## Given material:

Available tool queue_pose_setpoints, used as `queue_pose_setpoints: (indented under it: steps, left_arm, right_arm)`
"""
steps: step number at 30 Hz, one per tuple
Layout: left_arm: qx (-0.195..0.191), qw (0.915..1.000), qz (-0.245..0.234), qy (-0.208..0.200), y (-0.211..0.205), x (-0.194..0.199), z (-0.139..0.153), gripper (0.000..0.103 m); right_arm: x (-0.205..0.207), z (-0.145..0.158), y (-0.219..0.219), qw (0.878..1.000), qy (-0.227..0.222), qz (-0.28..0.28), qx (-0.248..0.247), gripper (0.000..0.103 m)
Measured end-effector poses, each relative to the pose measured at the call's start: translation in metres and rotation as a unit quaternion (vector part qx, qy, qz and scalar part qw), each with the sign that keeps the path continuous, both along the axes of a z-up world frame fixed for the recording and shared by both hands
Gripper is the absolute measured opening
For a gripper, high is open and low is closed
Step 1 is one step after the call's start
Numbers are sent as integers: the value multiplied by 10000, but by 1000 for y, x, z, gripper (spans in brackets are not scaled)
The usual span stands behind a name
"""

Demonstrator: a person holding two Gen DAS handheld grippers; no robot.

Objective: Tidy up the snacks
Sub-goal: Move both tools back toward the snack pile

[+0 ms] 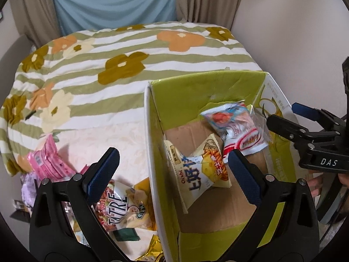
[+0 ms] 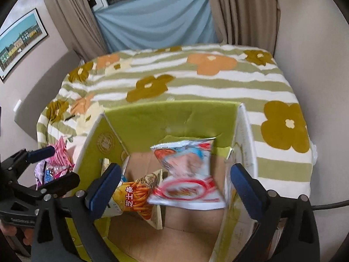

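Your right tongs (image 2: 174, 187) stand wide open over the green box (image 2: 139, 120), nothing pressed between their pads. The white-and-red snack bag (image 2: 187, 174) lies loose and blurred inside the box, beside the yellow fries bag (image 2: 139, 198). Your left tongs (image 1: 172, 174) are open and empty too, straddling the box's left wall. More snacks, including a pink packet (image 1: 48, 161), lie left of the box on the bed (image 1: 130, 54).

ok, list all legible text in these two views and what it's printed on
"TATRE": snack bag lying outside the box, left of it.
"Oishi", plus large Chinese characters I can't read reliably: yellow fries bag in the box.
"DAS": body of the right gripper.
Print on the green box flap and on the white-and-red bag: too small or blurred.
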State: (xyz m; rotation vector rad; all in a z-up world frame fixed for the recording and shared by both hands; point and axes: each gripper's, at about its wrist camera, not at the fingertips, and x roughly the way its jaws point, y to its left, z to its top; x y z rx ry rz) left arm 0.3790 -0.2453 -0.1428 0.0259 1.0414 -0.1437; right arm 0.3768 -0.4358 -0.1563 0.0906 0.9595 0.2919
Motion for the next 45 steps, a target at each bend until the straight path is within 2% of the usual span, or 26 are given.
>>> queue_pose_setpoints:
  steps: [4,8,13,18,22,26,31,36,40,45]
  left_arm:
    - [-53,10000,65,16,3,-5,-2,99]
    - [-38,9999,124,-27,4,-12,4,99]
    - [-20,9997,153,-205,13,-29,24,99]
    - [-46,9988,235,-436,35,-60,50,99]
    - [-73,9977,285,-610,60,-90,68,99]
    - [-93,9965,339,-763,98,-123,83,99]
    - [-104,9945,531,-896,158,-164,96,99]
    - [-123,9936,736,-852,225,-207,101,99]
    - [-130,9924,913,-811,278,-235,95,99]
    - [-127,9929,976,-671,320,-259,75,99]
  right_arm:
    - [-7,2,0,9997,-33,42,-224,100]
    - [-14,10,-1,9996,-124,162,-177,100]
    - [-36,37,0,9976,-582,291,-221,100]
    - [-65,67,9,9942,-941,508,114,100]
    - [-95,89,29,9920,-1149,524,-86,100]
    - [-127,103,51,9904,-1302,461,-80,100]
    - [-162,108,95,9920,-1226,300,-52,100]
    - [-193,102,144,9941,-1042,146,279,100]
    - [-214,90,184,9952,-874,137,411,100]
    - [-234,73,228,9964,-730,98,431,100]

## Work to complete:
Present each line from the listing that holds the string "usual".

## Answer to the exercise:
The usual span stands behind a name
Motion for the next 45 steps, a target at each bend until the straight path is within 2% of the usual span, or 26 are given.

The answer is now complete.